L’evoluzione della corsa alle stelle e il ruolo strategico delle logistiche nel futuro dell’esplorazione spaziale. L’analisi di Marco Valigi

Sabato primo agosto 2020, nel mezzo di un annus horribilis segnato da una pandemia che non sembra intenzionata ad arrestarsi, la capsula Crew Dragon è ammarata con successo nel Golfo del Messico. Si è trattato di immagine evocative, capaci di risvegliare tra i nostalgici i sentimenti legati alla tradizione che sino al 1972 ha caratterizzato le 17 missioni Apollo. Sul piano sostantivo, però, tra le esplorazioni lanciate durante la presidenza Kennedy e quelle attuali le differenze sono più marcate.

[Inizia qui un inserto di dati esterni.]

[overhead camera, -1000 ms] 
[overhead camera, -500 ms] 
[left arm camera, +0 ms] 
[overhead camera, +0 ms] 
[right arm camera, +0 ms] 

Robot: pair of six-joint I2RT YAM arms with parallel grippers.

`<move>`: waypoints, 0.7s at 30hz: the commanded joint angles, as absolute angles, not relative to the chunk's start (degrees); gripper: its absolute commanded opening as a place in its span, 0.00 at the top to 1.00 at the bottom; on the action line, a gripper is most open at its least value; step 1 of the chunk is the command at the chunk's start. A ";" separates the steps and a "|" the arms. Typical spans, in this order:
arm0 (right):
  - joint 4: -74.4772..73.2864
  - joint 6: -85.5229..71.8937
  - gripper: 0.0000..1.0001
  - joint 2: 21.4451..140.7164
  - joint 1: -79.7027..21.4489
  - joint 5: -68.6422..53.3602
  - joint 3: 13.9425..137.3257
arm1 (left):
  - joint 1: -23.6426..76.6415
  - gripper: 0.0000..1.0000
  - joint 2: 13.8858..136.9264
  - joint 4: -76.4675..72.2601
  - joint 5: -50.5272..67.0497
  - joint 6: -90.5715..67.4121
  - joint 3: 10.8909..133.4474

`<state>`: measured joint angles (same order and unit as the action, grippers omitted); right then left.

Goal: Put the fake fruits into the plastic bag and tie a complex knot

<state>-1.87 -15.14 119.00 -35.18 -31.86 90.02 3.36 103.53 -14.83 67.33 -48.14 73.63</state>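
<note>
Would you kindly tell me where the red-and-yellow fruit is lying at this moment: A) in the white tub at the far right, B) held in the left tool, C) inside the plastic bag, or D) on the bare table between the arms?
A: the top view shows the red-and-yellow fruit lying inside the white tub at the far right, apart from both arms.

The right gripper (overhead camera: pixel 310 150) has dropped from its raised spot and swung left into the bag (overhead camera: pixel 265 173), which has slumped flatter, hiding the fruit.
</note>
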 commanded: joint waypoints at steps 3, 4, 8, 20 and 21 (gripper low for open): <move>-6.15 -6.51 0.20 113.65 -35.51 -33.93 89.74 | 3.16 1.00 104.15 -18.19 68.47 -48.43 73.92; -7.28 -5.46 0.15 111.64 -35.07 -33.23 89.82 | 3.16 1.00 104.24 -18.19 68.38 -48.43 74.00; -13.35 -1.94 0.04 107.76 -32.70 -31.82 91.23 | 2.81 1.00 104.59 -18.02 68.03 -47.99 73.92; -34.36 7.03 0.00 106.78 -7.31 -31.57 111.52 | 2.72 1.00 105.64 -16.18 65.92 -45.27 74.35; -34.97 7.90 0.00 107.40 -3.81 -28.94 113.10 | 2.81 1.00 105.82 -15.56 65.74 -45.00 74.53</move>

Secondo alcuni, il programma gestito da Space X rappresenta una rivoluzione, un’impresa addirittura capace di rovesciare la relazione tra Stato e privati in un settore che, per costi e competenze, sembrava dominio esclusivo degli attori pubblici. Questo giudizio, tuttavia, si basa su un certo tipo di mitologia. Vediamo dunque di andare oltre una lettura impressionistica dei fatti, chiarendo meglio il ruolo svolto dai privati, sia sul piano dell’imprenditività sia per quanto concerne l’apporto di capitali.

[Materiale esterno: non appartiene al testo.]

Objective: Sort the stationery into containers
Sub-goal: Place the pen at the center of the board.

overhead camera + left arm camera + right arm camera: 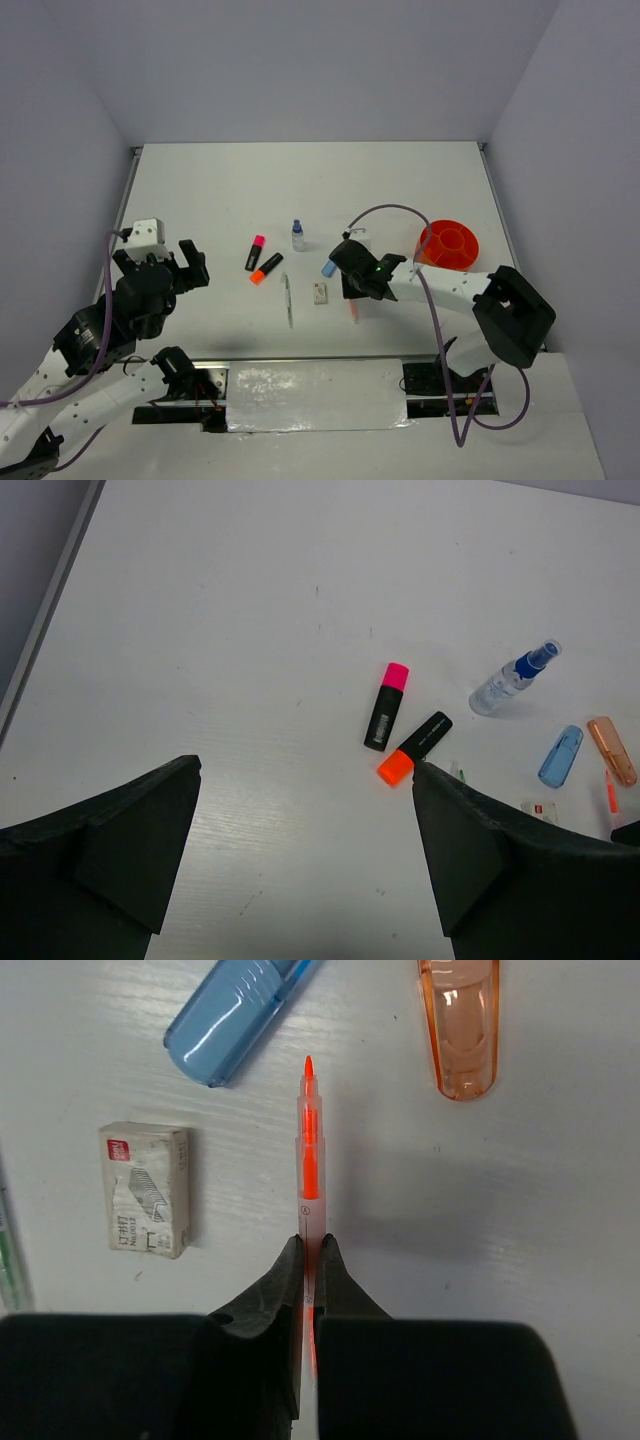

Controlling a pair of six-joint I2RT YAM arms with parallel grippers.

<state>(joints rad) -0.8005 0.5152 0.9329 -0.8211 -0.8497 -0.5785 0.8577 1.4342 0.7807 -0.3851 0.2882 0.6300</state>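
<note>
The thin orange pen (310, 1150) lies between the staple box (145, 1203) and the peach marker (460, 1020) on the white table (530, 1220), its barrel pinched by the closed jaws of the right gripper (310, 1260). It looks light, stiff and slick, so a hold near mid-barrel should keep it from pivoting on the way to the orange bowl (470, 258). The left gripper (305, 770) hangs spread and empty.

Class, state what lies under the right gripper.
A thin orange pen, pinched by the right gripper. In the wrist view its rear part is hidden beneath the gripper's body.
</note>
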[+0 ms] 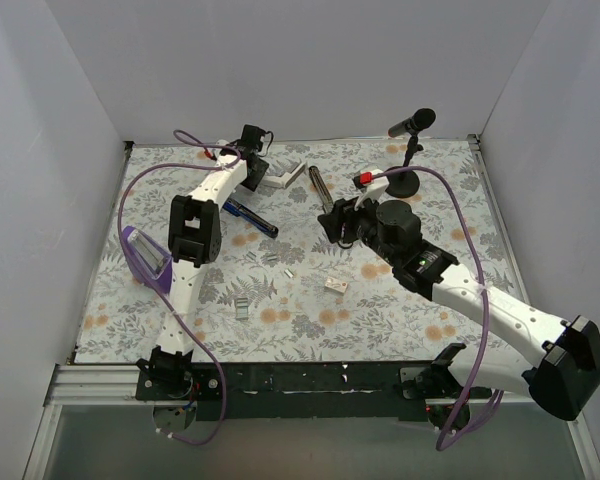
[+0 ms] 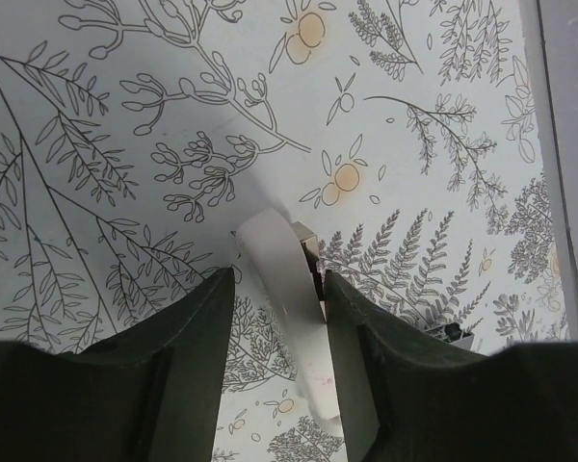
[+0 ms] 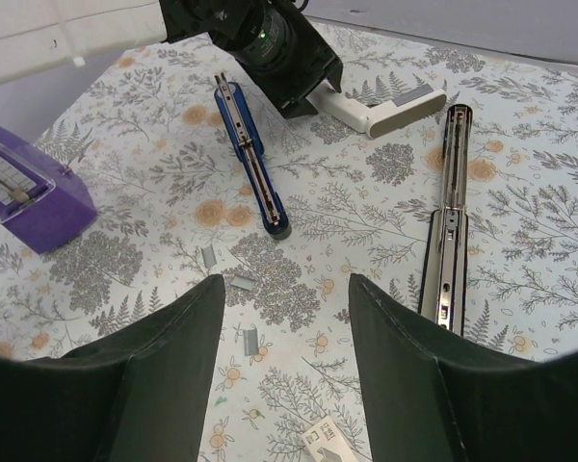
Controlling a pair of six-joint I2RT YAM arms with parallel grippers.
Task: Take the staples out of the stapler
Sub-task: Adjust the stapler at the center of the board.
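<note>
Starting at the left, the purple block (image 3: 29,197) sits apart from everything and is not at risk. The left tool (image 2: 279,281) stands half-wide astride a white hinged piece (image 2: 275,252) at the far side of the desk (image 3: 530,289). One finger seems to touch the piece and the other shows a sliver of gap, so I cannot tell whether it is gripped. A lopsided pinch could skid or tip that piece.

The stapler (image 3: 252,159), blue and black with a silver channel, lies flat just near that tool. Its far end passes under the tool's body, so a careless swing could knock it. Whether staples remain in its channel is too small to tell.

Loose staples (image 3: 243,282) lie scattered nearer the arms, and a low sweep would scatter them further. A silver-and-black bar (image 3: 445,260) lies well apart to the right. I cannot tell whether it belongs to the stapler.

The right tool (image 3: 284,281) hovers wide and empty above the staples, its own fingers hiding the desk beneath. The microphone (image 1: 412,123) stands beyond.
</note>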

Rispetto agli altri tre domini strategici (terra, acqua e aria), già durante la Guerra fredda, lo spazio era stato sottratto al monopolio dei militari. Il ruolo dei civili e la collaborazione pubblico-privato, di conseguenza, hanno costituito storicamente uno dei punti focali delle esplorazioni spaziali in Occidente. Nel 1961, quando Kennedy lanciò la sfida all’URSS per portare il primo uomo sulla luna, si trattò di fatto di una grande mobilitazione civile. Il sistema sociale americano, centrato sulla creatività e l’intraprendenza di individui e imprese, avrebbe dovuto primeggiare sul blocco comunista, icona di un modello verticistico nel quale nomenklatura comunista e militari facevano quadrato. Lo Stato intendeva essere una sorta di aggregatore, o meglio di attivatore di possibilità in che i leader americani ritenevano già presenti nella società che rappresentavano. Lungi dal costituire una rivoluzione e una cesura con il passato, dunque, il caso di Space X rappresenta piuttosto uno sviluppo pragmatico ed business oriented di un modello esistente. Ciò che è venuto meno, piuttosto, sono l’idealismo kennediano e il senso di lotta per la conservazione dei valori liberal democratici tipici degli anni Sessanta.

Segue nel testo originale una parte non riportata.